In 1882,Louis partnered with John Krupp and opened Krupp and Tuffly Shoes near or in what we know as the Rice Hotel. At that time it was called the Capitol Hotel. After the death of Louis in 1907, his son Louis Frank, took over the reins of the shoe store. In 1929 the new art deco store at the corner of Main and Walker opened and remained opened until after the store was purchased in the mid1960’s.
There are a number of stories about Mattie that I will include from time to time. One is that she owned a couple of acres in the area that is now known as the Galleria and that she sold them for two cows.
Mattie was a devout Catholic and a founding member of Sacred Heart Church now known as the Co-Cathedral of the Sacred Heart and when the building was constructed donated the Stations of the Cross to the church. My understanding is that her grandson Tuffly Ellis has asked that should the old church be razed that the stations come back to him for donation to another church.
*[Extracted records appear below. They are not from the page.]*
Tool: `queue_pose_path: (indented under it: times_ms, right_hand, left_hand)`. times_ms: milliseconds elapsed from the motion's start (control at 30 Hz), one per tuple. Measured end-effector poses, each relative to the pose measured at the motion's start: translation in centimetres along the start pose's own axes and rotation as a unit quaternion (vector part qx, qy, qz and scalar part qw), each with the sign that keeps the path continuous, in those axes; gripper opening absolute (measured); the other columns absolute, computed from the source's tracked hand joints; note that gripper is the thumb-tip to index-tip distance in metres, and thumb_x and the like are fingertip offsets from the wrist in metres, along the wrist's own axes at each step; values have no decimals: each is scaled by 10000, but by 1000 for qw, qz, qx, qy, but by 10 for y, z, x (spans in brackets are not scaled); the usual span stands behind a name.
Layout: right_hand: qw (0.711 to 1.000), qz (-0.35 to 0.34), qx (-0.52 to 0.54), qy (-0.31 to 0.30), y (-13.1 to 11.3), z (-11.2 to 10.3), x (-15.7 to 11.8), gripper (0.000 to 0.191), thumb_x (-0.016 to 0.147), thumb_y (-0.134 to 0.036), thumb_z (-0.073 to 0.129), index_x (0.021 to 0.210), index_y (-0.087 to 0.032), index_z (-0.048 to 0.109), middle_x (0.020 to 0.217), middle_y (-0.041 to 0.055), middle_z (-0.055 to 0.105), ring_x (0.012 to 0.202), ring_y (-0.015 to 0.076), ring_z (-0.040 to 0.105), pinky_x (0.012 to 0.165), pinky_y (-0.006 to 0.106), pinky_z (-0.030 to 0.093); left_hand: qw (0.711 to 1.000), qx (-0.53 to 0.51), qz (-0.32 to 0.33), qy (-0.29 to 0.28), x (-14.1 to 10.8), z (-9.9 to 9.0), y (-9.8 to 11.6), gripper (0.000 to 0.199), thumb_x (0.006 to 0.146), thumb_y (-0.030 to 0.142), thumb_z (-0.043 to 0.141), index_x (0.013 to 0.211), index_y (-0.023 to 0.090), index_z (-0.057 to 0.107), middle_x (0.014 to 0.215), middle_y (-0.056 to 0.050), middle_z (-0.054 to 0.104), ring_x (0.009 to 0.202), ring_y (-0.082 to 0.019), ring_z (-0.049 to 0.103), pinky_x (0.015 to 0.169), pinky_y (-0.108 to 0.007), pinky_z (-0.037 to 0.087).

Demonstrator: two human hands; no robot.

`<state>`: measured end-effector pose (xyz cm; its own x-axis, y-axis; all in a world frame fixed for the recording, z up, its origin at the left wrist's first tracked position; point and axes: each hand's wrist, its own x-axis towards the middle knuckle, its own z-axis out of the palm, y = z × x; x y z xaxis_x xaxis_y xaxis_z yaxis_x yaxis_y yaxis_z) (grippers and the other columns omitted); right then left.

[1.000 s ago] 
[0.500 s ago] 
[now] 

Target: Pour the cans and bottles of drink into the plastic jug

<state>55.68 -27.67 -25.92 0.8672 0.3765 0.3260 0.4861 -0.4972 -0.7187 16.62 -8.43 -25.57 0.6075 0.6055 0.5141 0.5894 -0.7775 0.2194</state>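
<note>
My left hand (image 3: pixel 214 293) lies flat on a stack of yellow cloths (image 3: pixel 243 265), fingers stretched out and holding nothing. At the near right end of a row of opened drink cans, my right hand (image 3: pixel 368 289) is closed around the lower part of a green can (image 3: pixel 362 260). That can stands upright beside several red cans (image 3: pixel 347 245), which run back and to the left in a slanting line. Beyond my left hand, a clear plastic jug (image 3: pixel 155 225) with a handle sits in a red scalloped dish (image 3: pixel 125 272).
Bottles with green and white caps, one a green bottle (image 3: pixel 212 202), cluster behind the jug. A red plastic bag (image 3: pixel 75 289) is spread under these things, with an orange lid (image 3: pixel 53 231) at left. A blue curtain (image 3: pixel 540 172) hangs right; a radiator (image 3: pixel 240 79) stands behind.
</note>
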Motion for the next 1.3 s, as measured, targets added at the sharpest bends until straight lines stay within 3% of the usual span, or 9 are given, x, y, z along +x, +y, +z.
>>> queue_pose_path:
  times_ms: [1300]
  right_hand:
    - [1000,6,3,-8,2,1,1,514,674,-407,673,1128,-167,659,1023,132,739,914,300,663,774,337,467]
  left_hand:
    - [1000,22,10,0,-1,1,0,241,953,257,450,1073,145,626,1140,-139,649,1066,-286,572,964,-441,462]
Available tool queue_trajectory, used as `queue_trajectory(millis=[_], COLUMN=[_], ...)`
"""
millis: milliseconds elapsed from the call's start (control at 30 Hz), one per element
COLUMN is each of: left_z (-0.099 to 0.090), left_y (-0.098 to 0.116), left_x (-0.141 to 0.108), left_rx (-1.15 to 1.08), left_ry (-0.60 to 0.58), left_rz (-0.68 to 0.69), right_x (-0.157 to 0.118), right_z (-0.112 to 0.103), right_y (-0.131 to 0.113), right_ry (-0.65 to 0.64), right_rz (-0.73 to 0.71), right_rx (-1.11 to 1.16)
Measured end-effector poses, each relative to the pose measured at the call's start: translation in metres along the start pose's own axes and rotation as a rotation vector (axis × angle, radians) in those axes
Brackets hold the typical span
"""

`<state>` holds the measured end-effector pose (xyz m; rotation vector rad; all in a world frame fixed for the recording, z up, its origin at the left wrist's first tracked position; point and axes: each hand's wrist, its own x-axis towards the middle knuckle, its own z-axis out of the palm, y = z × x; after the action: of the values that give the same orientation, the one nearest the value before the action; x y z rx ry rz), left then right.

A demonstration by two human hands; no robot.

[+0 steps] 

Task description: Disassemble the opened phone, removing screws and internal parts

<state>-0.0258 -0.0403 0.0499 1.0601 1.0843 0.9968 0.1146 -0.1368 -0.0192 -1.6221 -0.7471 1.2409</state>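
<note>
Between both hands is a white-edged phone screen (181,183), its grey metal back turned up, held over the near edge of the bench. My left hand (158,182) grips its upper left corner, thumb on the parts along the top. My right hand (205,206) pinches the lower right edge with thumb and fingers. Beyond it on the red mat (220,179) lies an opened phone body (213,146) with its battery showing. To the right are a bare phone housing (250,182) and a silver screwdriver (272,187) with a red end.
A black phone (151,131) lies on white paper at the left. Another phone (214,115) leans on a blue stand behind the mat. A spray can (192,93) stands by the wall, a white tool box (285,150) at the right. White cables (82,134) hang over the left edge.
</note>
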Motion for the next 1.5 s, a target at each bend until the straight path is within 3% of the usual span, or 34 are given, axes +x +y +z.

When the stock market crash of 1929 occurred, Mattie’s son Joseph lost his small appliance business and went to work at the shoe store. The store managed to survive because ‘everyone had to have one pair of shoes’.
It was also some time in the 1930’s that Mattie broke her hip and became an invalid. Her bedroom was moved to what I knew as the sun parlor on the first floor of the Southmore House. She died in 1945 and her son Louis, president of Krupp and Tuffly died shortly thereafter. A Mr. Kuhlmann was appointed president and served for several years until Edward Tuffly took over in the late ‘40’s. Edward’s son Louis Edward said that Mr. Kuhlmann pretty much ran the business into the ground and it took Edward most of his tenure to get it back on stable ground. Edward died in 1969.
In 1919, Lillian O’ Brien met and married Joseph Baulard Tuffly, merging the four families, Loonam, O’Brien, Baulard and Tuffly into one. Joe had a small appliance business. They had five children, Joe Jr., Lillian (Chickie), Betty May, Batt and Tom. They resided in the Riverside area between downtown and the University of Houston. The children attended first Holy Rosary school and then St. Mary’s. The boys attended St. Thomas High school and the girls St. Agnes Academy where their mother had gone to school. Eventually they moved to the Meyerland area of Houston.
Four families spanning nearly 200 years has grown to include hundreds of parents, grandparents, aunts, uncles and cousins, sons, daughters and grandchildren those who remain and those who have gone before. This is a heritage rich in history throughout the southern United States and particularly in Houston and Galveston. It is a lesson in family and the strength of family. Regardless of your current name, if somewhere along the way a family member was a Loonam, an O'Brien, a Baulard, a Tuffly you have wealth untold. You have family.
- Margie Gulledge, descendent of the Baulard, Tuffly, Loonam and O'Brien family
Written May, 2017
I am the fifth generation of the Baulard Family and an avid history buff, especially family history. I spent hours visiting with family members collecting information and anecdotes to write this family history. It has been a labor of love and I ervently hope it serves to keep this small part of Texas history alive, Thanks especially to Tuffly Ellis, Patricia Parma, Tom Tuffly, Betty Mae Tuffly Fitzgerald, Chickie Tuffly Kelly, Robert Dwyer and Diane Dwyer for their input.